2022 in review: clouds clearing

This was the first year since 2017 that started and ended with me writing for the same set of core clients. After watching 2020 tear down a non-trivial chunk of my business and spending much of 2021 contining to rebuild from that occupational rubble, that was a profound relief.

PCMag lets me both post quick updates on tech-policy developments and take such journalistic detours as writing about the possible return of supersonic air travel. Fast Company gives me the space for more in-depth pieces on technology, policy and science. USA Today, where I’ve now been writing for more than 11 years, remains a great place to explain tech–concisely!–to readers. And in Light Reading and Fierce Video, I have trade-pub clients that let me get into weeds on telecom and video topics, making me more informed about those issues when I step back to cover them for a consumer audience.

The Calendar app on my Mac, showing the year-at-a-glance view in which my schedule looks considerably busier than it did in the 2021 and 2020 versions of this screengrab.

So that’s how I made freelancing work this year. Along the way, these stories stand out as favorites:

Business travel resumed at a level last I’d last seen in 2019 and pushed me past the million-miler mark on United Airlines, with my sideline of speaking at conferences treating me to some new and old places: Copenhagen, Dublin, Las Vegas, Lisbon, New York, and Toronto.

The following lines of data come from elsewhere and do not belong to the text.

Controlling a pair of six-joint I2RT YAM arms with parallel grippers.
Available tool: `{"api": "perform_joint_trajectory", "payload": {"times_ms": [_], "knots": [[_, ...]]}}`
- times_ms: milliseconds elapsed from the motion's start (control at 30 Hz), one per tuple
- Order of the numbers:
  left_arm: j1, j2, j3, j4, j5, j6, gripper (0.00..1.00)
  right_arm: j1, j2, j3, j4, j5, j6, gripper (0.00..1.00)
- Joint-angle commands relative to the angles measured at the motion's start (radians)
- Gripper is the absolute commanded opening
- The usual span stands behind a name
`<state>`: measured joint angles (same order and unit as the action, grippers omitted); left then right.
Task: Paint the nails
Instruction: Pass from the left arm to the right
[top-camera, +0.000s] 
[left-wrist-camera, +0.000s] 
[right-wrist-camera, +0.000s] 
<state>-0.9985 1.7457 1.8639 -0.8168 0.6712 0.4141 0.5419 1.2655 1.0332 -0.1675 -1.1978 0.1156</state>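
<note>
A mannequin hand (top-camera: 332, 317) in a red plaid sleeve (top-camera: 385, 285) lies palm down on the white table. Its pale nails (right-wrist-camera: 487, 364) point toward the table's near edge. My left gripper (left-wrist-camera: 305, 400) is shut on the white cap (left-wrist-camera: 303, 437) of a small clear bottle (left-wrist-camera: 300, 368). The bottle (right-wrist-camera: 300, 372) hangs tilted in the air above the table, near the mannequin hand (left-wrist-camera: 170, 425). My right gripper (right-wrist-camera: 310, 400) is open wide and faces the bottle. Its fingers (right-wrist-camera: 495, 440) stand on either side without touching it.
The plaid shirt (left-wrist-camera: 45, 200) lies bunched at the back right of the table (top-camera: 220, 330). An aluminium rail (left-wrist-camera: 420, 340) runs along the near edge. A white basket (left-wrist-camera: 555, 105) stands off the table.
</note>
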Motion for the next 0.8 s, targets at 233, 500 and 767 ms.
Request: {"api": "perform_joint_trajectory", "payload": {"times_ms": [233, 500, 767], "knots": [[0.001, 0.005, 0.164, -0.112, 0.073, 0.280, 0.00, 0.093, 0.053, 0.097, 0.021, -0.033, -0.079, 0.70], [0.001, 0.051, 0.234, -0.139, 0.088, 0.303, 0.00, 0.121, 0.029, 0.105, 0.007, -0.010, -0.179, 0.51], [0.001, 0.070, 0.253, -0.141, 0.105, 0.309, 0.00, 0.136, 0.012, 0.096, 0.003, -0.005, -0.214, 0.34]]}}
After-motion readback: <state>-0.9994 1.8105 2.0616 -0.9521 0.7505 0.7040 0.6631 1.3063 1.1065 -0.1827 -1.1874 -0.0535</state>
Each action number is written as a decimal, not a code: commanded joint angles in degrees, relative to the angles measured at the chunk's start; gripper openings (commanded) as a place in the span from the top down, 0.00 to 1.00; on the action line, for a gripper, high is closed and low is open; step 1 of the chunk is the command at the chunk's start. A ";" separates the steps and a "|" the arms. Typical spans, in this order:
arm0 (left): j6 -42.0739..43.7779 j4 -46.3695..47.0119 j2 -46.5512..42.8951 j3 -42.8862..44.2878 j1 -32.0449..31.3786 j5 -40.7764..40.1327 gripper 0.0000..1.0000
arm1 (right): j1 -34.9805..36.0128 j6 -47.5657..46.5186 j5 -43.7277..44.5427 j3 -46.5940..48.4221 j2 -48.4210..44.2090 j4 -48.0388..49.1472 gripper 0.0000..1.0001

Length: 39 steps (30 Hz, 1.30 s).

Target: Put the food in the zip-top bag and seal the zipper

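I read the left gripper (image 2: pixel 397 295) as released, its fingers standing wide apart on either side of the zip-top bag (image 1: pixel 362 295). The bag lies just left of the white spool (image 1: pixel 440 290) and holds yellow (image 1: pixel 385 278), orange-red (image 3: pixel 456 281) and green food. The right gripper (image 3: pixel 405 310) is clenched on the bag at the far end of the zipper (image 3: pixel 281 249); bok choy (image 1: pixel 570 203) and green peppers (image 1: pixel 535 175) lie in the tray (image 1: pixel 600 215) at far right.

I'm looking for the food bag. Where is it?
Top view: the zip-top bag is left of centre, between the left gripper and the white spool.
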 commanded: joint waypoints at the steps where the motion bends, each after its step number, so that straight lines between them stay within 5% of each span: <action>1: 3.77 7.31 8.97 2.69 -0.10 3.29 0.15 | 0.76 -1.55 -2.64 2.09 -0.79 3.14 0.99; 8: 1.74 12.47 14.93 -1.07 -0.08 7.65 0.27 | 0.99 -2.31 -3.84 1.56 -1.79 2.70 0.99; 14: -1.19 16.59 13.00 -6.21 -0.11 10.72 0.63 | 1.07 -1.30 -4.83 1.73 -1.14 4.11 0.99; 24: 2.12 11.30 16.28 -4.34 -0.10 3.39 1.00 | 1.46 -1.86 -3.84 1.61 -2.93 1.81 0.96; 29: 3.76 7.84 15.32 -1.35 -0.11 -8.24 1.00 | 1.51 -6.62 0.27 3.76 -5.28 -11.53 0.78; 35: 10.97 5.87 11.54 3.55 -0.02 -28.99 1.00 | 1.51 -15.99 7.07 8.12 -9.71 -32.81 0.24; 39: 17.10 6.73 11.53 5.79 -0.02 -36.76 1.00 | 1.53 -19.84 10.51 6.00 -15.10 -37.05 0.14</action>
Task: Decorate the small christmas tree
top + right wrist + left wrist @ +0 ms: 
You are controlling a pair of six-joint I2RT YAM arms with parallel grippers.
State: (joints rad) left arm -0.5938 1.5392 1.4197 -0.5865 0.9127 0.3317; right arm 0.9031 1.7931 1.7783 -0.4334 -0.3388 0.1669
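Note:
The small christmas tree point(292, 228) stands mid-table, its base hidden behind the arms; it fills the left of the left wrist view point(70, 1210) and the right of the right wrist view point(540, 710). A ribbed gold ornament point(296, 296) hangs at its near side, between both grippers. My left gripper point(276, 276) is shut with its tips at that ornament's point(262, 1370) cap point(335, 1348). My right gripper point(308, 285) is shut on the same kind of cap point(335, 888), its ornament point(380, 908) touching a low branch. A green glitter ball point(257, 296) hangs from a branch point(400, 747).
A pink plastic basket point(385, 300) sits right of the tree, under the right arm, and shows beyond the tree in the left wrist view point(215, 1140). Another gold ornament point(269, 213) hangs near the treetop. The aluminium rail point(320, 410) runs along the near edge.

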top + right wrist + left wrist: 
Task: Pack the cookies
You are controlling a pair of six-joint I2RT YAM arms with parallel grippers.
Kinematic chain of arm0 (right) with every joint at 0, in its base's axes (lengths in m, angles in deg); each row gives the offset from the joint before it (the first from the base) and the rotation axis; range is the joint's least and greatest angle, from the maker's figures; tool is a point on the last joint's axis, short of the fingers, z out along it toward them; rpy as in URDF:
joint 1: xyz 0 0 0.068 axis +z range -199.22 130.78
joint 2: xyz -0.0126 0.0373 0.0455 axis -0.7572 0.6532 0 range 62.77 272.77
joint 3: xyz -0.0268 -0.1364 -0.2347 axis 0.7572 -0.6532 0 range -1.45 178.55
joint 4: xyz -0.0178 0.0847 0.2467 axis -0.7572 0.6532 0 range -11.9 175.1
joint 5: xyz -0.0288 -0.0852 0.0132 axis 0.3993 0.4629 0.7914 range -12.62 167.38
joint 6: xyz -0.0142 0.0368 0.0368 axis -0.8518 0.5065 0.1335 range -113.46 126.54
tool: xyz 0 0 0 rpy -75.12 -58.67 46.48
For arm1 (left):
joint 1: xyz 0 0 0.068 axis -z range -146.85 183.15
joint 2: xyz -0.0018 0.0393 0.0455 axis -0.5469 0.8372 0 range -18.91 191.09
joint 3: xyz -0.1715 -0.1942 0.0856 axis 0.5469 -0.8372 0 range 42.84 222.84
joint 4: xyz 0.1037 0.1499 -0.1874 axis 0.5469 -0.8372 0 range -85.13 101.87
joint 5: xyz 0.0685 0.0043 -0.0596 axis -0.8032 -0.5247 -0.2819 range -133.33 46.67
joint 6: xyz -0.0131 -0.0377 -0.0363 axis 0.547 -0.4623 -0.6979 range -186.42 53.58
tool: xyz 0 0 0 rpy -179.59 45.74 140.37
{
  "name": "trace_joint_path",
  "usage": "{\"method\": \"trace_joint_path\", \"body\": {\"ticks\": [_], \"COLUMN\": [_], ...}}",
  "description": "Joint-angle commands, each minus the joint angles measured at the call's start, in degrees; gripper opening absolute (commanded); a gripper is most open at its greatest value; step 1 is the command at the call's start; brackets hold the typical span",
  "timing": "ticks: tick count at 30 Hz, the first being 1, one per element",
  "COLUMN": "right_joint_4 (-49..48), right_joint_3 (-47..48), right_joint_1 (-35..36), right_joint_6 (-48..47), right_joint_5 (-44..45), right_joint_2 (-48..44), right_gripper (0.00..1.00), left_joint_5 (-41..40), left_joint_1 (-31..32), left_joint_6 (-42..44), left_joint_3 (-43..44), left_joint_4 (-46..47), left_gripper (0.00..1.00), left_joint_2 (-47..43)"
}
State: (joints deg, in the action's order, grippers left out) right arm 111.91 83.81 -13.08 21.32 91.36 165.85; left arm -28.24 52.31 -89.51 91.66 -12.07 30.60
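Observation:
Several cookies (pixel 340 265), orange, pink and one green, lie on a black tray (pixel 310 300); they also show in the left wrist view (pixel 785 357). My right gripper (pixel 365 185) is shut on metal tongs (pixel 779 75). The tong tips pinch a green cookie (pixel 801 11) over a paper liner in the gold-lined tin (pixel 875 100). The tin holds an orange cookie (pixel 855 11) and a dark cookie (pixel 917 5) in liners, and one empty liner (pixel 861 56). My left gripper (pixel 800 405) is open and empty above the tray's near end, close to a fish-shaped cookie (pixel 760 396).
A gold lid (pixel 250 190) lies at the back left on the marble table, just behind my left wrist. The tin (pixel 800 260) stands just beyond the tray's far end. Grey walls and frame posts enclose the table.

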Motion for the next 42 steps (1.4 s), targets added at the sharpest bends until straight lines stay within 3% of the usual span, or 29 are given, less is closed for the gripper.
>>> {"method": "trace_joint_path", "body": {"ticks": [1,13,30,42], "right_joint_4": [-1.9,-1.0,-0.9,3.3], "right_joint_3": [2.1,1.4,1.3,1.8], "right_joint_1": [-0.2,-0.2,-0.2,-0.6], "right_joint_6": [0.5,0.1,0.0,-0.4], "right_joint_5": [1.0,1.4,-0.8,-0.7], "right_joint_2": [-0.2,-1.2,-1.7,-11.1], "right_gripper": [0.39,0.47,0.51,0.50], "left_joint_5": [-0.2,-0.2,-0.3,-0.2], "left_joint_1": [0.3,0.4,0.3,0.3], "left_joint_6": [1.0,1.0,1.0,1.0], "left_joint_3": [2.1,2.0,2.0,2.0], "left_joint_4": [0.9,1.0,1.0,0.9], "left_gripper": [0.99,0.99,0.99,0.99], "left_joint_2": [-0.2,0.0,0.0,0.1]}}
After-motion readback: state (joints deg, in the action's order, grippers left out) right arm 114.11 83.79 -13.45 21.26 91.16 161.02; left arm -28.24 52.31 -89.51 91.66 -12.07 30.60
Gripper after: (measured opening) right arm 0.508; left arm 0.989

PCMag, in turn, gave me the chance to take that Tesla-powered road trip through some outsized and beautiful parts of the Pacific Northwest–a trek that featured an overnight stay at my in-laws’ for my first home-cooked meal in a week.

(You can see a map of those flights after the jump.)

All this travel gave me more practice than I wanted with Covid tests, but especially after I finally came down with Covid in June–and then had a remarkably easy bout that cleared in a week and allowed me to return to Ireland for the first time since 2015. Four months later, I learned that my father-in-law had cancer; two months later, that invasive case of lymphoma had taken Al from us. I wish 2022 had spared him, and then maybe you all could have soon seen him pop up in the comments as he sometimes did here to share a compliment or an encouragement.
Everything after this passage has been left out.